### Task directions
Leave the images out and repeat the data exactly as given.

Dataset items
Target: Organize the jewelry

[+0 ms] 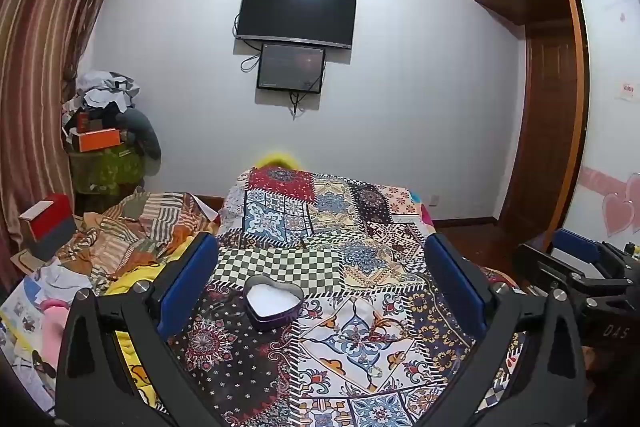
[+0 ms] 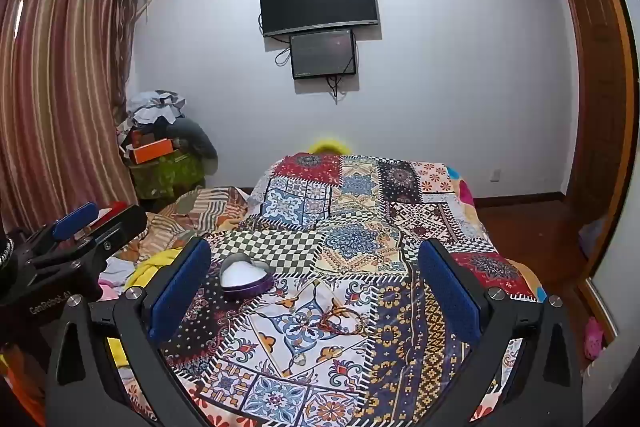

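Observation:
A purple heart-shaped tin (image 1: 274,301) with a white lining lies lidless on the patchwork cloth (image 1: 352,259), just ahead of my left gripper (image 1: 320,239) and a little left of its middle. That gripper is open with nothing between its blue pads. In the right wrist view the tin (image 2: 246,277) sits by the left finger of my right gripper (image 2: 314,245), which is also open and empty. A thin bracelet with red cord (image 2: 346,321) and a small pale charm (image 2: 300,359) lie on the cloth between the right gripper's fingers. Each gripper shows at the edge of the other's view.
Rumpled striped bedding (image 1: 136,231) and a red and grey box (image 1: 48,227) lie left of the cloth. A heap of clothes and boxes (image 1: 108,131) stands in the far left corner. The wooden floor (image 2: 532,239) drops off to the right, by a wardrobe (image 1: 552,107).

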The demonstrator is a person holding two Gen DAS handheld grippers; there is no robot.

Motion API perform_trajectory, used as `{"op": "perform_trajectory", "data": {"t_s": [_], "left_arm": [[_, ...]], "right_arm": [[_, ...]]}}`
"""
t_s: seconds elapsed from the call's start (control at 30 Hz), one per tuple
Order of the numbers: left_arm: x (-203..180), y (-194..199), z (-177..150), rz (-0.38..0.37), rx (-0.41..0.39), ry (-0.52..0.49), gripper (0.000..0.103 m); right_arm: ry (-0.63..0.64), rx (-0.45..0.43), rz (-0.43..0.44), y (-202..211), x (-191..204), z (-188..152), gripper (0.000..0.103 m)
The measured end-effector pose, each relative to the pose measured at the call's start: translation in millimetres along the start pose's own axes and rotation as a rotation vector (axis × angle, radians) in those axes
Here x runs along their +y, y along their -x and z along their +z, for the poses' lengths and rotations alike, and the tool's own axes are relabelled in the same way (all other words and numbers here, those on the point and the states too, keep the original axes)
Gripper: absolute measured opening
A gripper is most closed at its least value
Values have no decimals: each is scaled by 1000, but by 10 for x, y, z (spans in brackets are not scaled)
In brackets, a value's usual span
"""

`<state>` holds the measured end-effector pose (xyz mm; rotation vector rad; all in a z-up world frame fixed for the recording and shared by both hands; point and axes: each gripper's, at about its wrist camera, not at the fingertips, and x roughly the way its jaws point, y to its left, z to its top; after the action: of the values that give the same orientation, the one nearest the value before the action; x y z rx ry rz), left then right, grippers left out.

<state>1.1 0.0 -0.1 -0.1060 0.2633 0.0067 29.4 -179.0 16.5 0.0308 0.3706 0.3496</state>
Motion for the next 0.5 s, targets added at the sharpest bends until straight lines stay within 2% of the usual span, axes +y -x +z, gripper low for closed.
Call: {"op": "perform_trajectory", "data": {"t_s": [0.5], "left_arm": [[56,-30,-37,-5,-11,4,103]], "right_arm": [[-2,1,4,-16,-7,-7,103]]}}
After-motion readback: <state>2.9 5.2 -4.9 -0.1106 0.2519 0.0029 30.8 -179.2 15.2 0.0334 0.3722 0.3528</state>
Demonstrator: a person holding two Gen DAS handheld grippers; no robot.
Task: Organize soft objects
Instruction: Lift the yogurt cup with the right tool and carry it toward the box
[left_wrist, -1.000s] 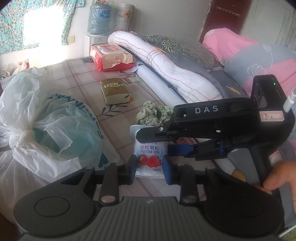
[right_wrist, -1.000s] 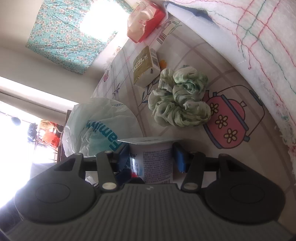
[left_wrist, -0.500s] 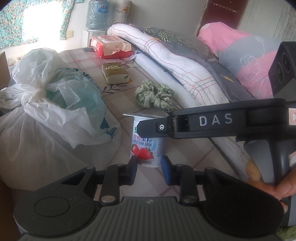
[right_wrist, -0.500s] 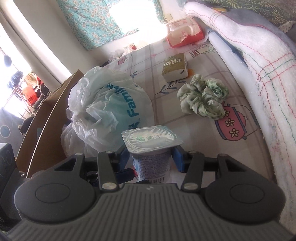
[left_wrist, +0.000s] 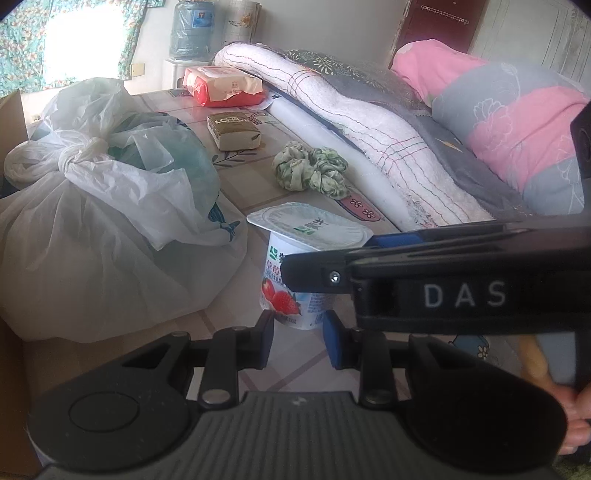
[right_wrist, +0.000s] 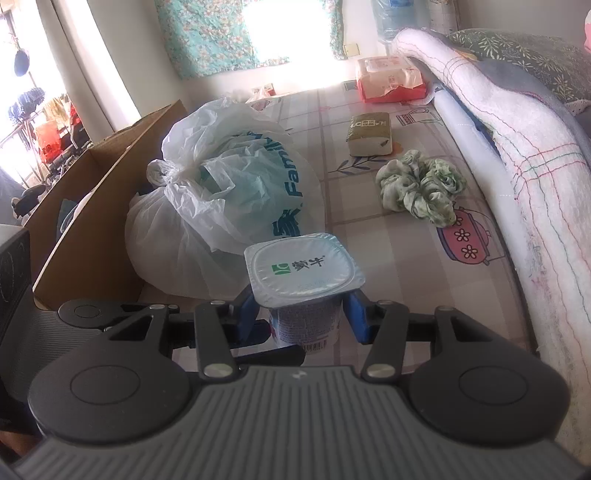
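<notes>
A home bedroom; rolled quilts (left_wrist: 373, 122), pink pillow (left_wrist: 517, 110), floral curtain (right_wrist: 221, 33), water jug (left_wrist: 192, 29).

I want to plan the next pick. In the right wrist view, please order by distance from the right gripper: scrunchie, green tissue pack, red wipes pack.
1. Scrunchie, right of centre, nearest the right gripper.
2. Green tissue pack, behind it.
3. Red wipes pack, farthest, by the window.

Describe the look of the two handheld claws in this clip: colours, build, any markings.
Both claws are matte black plastic with a ribbed grey-black body, two round discs either side, and silver pivot screws on the linkage bars. The left claw and the right claw each carry blue finger pads. The right claw's side bar shows white "DAS" lettering. No cables or sleeves are visible.
</notes>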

### Solved problem
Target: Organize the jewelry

[+0 ms] 
[+0 ms] 

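Observation:
A purple heart-shaped tin (image 1: 274,301) with a white lining lies lidless on the patchwork cloth (image 1: 352,259), just ahead of my left gripper (image 1: 320,239) and a little left of its middle. That gripper is open with nothing between its blue pads. In the right wrist view the tin (image 2: 246,277) sits by the left finger of my right gripper (image 2: 314,245), which is also open and empty. A thin bracelet with red cord (image 2: 346,321) and a small pale charm (image 2: 300,359) lie on the cloth between the right gripper's fingers. Each gripper shows at the edge of the other's view.
Rumpled striped bedding (image 1: 136,231) and a red and grey box (image 1: 48,227) lie left of the cloth. A heap of clothes and boxes (image 1: 108,131) stands in the far left corner. The wooden floor (image 2: 532,239) drops off to the right, by a wardrobe (image 1: 552,107).
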
The demonstrator is a person holding two Gen DAS handheld grippers; there is no robot.

Motion API perform_trajectory, used as `{"op": "perform_trajectory", "data": {"t_s": [_], "left_arm": [[_, ...]], "right_arm": [[_, ...]]}}`
"""
t_s: seconds elapsed from the call's start (control at 30 Hz), one per tuple
Order of the numbers: left_arm: x (-203..180), y (-194..199), z (-177..150), rz (-0.38..0.37), rx (-0.41..0.39), ry (-0.52..0.49), gripper (0.000..0.103 m); right_arm: ry (-0.63..0.64), rx (-0.45..0.43), rz (-0.43..0.44), y (-202..211), x (-191..204), z (-188..152), gripper (0.000..0.103 m)
The measured end-effector pose, each relative to the pose measured at the call's start: translation in millimetres along the start pose's own axes and rotation as a rotation vector (axis × angle, radians) in those axes
Here x runs along their +y, y along their -x and z along their +z, for the poses' lengths and rotations alike, and the tool's own axes are relabelled in the same way (all other words and numbers here, those on the point and the states too, keep the original axes)
Gripper: absolute measured opening
A gripper is most closed at its least value
Values have no decimals: each is scaled by 1000, but by 10 for x, y, z (spans in brackets are not scaled)
In brackets, a value's usual span
"""

`<state>` holds the measured end-effector pose (xyz mm; rotation vector rad; all in a z-up world frame fixed for the recording and shared by both hands; point and axes: each gripper's, at about its wrist camera, not at the fingertips, and x roughly the way its jaws point, y to its left, z to its top; after the action: of the values that give the same orientation, the one nearest the value before the action; x y z rx ry rz), left then right, grippers left out.

<state>1.1 0.0 -0.1 -0.1060 0.2633 0.0067 29.4 -179.0 16.5 0.0308 0.3706 0.3496</state>
Motion for the next 0.5 s, targets added at the sharpest bends until straight lines stay within 2% of the usual span, axes +y -x +z, gripper low for closed.
Call: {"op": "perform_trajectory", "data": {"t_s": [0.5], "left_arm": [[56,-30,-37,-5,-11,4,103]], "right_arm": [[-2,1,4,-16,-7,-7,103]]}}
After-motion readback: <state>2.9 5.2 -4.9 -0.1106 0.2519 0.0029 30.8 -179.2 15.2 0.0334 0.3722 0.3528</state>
Demonstrator: a person holding two Gen DAS handheld grippers; no robot.
Task: Organize soft objects
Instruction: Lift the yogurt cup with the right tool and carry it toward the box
[left_wrist, -1.000s] 
[right_wrist, -1.000s] 
[left_wrist, -0.500s] 
[right_wrist, -0.500s] 
[left_wrist, +0.000s] 
[right_wrist, +0.000s] 
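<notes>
A home bedroom; rolled quilts (left_wrist: 373, 122), pink pillow (left_wrist: 517, 110), floral curtain (right_wrist: 221, 33), water jug (left_wrist: 192, 29).

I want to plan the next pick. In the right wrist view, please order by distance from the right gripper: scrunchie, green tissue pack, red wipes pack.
1. Scrunchie, right of centre, nearest the right gripper.
2. Green tissue pack, behind it.
3. Red wipes pack, farthest, by the window.

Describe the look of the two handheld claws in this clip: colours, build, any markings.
Both claws are matte black plastic with a ribbed grey-black body, two round discs either side, and silver pivot screws on the linkage bars. The left claw and the right claw each carry blue finger pads. The right claw's side bar shows white "DAS" lettering. No cables or sleeves are visible.
</notes>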

What has been written here completes the answer.